Using the material that follows, output exactly the lines from the one containing "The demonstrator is" through the one containing "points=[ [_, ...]", with both ends kept.

▶ Source material
***

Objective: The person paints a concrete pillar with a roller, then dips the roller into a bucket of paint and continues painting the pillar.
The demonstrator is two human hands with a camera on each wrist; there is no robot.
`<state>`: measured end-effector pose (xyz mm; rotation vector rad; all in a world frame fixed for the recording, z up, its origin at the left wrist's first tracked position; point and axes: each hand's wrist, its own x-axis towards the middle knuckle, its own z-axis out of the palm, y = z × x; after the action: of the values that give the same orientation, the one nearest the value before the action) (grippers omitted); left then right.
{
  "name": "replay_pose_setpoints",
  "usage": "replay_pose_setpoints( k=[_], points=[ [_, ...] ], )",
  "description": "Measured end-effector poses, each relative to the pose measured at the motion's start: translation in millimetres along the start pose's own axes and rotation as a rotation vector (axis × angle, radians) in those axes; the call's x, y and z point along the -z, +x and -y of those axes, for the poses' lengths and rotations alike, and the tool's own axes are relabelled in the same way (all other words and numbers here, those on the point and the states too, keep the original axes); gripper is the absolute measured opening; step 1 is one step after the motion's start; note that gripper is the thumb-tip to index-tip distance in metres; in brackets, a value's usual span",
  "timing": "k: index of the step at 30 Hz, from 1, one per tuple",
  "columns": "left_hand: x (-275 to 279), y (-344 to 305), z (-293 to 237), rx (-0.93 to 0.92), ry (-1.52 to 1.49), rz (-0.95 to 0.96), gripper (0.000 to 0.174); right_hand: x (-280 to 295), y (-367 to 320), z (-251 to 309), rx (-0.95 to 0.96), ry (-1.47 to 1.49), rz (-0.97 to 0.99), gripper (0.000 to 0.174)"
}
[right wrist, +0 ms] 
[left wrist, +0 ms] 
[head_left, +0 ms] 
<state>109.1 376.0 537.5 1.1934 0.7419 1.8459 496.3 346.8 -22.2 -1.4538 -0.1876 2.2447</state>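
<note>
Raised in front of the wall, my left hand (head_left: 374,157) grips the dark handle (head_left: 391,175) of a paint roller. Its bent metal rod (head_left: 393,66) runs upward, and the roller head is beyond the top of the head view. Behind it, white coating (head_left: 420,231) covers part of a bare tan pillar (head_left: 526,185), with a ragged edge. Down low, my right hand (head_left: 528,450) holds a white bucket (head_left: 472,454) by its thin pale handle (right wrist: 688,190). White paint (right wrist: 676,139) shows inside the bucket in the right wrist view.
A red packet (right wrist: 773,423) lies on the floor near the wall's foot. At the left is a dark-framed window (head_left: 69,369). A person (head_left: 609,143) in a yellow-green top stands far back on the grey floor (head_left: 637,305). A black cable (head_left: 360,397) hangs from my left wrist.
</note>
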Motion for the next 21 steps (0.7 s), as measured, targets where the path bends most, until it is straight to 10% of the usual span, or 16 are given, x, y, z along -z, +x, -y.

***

▶ Exercise result
The demonstrator is two human hands with a camera on each wrist; there is no robot.
`<state>`: measured end-effector pose (xyz mm; rotation vector rad; all in a world frame fixed for the recording, z up, its origin at the left wrist's first tracked position; point and axes: each hand's wrist, its own x-axis towards the middle knuckle, its own z-axis out of the palm, y = z × x; after the action: of the values that give the same orientation, the one nearest the value before the action) (grippers omitted); left then right.
{
  "name": "replay_pose_setpoints",
  "usage": "replay_pose_setpoints( k=[_], points=[ [_, ...] ], )",

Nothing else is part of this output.